● **What you need to do**
Type the data below again exactly. Omit all pictures.

▼▼▼

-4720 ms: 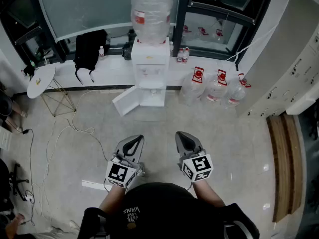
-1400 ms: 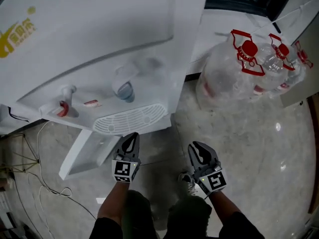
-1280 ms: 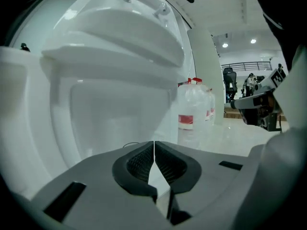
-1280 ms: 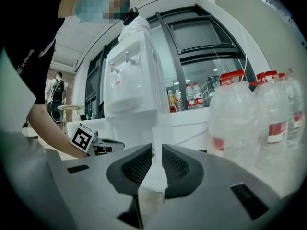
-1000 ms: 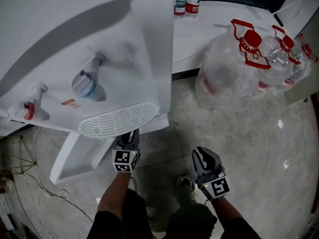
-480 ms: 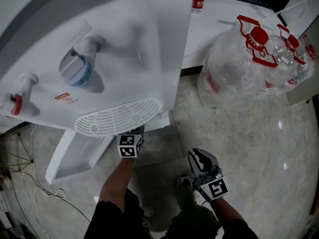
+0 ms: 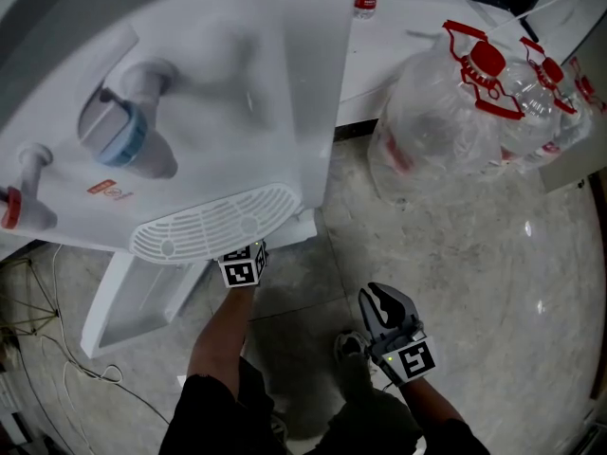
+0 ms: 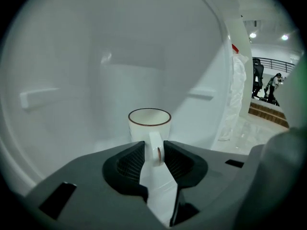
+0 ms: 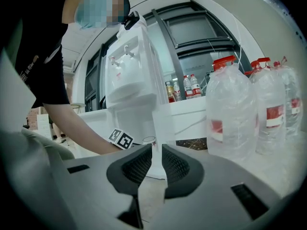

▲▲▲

● **Answer to the problem**
-4720 ms: 
-1400 ms: 
-1280 ms: 
-1280 ms: 
-1000 ms: 
-480 ms: 
+0 ms: 
+0 ms: 
+0 ms: 

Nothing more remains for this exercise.